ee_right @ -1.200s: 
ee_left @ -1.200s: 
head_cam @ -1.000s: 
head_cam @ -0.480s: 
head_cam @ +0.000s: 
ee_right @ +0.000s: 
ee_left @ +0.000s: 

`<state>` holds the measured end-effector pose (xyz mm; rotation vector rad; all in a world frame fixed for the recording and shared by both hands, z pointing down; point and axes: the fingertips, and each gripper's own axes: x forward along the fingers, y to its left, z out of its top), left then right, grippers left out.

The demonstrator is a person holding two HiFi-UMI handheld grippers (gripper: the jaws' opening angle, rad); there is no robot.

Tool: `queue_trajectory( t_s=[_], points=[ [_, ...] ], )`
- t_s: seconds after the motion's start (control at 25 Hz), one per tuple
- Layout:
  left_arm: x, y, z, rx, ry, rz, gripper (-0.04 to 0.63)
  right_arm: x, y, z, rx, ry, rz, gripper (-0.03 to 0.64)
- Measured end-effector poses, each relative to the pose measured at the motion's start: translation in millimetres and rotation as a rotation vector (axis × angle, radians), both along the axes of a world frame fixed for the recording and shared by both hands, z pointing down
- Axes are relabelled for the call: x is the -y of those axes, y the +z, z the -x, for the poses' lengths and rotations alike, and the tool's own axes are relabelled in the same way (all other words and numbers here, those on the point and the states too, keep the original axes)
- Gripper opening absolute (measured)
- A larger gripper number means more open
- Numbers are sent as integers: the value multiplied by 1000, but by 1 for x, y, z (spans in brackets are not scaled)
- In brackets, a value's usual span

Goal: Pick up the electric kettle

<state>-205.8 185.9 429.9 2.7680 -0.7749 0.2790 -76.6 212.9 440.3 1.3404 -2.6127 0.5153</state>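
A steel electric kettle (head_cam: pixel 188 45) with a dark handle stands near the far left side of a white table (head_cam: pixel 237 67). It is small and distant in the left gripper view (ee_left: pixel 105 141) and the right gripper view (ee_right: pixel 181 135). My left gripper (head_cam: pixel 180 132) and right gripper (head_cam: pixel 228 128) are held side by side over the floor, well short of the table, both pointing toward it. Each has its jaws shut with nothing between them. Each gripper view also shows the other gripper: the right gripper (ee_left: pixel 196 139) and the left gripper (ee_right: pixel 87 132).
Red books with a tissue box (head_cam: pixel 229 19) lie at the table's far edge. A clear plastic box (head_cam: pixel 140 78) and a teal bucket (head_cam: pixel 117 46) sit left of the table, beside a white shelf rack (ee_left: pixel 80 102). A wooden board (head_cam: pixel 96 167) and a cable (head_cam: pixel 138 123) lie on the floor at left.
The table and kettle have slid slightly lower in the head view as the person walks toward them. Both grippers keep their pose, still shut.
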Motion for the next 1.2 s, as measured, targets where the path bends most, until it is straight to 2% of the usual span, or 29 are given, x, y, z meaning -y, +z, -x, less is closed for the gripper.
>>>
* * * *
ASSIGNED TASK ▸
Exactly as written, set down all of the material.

SOLUTION FOR THIS PROBLEM ▸
ee_right @ -1.200s: 
ee_left @ -1.200s: 
head_cam @ -1.000s: 
head_cam @ -0.480s: 
head_cam @ +0.000s: 
ee_right @ +0.000s: 
ee_left @ +0.000s: 

`<state>` holds the measured end-effector pose (xyz mm; rotation vector rad; all in a world frame fixed for the recording and shared by both hands, z pointing down; point and axes: the fingertips, and each gripper's own axes: x forward along the fingers, y to its left, z out of its top), left then right, grippers left out.

The demonstrator is a person holding two HiFi-UMI handheld grippers (gripper: the jaws' opening angle, rad); there is no robot.

Tool: `queue_trajectory( t_s=[_], points=[ [_, ...] ], )`
- t_s: seconds after the motion's start (control at 25 Hz), one per tuple
- Layout:
  left_arm: x, y, z, rx, ry, rz, gripper (-0.04 to 0.63)
  right_arm: x, y, z, rx, ry, rz, gripper (-0.03 to 0.64)
- Measured end-effector poses, each relative to the pose measured at the motion's start: translation in millimetres and rotation as a rotation vector (axis × angle, radians), both along the axes of a world frame fixed for the recording and shared by both hands, z pointing down
- Axes are relabelled for the call: x is the -y of those axes, y the +z, z the -x, for the poses' lengths and rotations alike, and the tool's own axes are relabelled in the same way (all other words and numbers here, those on the point and the states too, keep the original axes)
- Gripper opening absolute (measured)
- A larger gripper number means more open
- Numbers are sent as integers: the value multiplied by 1000, but by 1 for x, y, z (spans in brackets are not scaled)
- In brackets, a value's usual span

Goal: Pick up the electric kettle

<state>-205.8 185.9 429.9 2.7680 -0.7749 0.2790 -76.6 212.9 440.3 1.3404 -2.6127 0.5153</state>
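A steel electric kettle (head_cam: pixel 188 45) with a dark handle stands near the far left side of a white table (head_cam: pixel 237 67). It is small and distant in the left gripper view (ee_left: pixel 105 141) and the right gripper view (ee_right: pixel 181 135). My left gripper (head_cam: pixel 180 132) and right gripper (head_cam: pixel 228 128) are held side by side over the floor, well short of the table, both pointing toward it. Each has its jaws shut with nothing between them. Each gripper view also shows the other gripper: the right gripper (ee_left: pixel 196 139) and the left gripper (ee_right: pixel 87 132).
Red books with a tissue box (head_cam: pixel 229 19) lie at the table's far edge. A clear plastic box (head_cam: pixel 140 78) and a teal bucket (head_cam: pixel 117 46) sit left of the table, beside a white shelf rack (ee_left: pixel 80 102). A wooden board (head_cam: pixel 96 167) and a cable (head_cam: pixel 138 123) lie on the floor at left.
The table and kettle have slid slightly lower in the head view as the person walks toward them. Both grippers keep their pose, still shut.
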Motion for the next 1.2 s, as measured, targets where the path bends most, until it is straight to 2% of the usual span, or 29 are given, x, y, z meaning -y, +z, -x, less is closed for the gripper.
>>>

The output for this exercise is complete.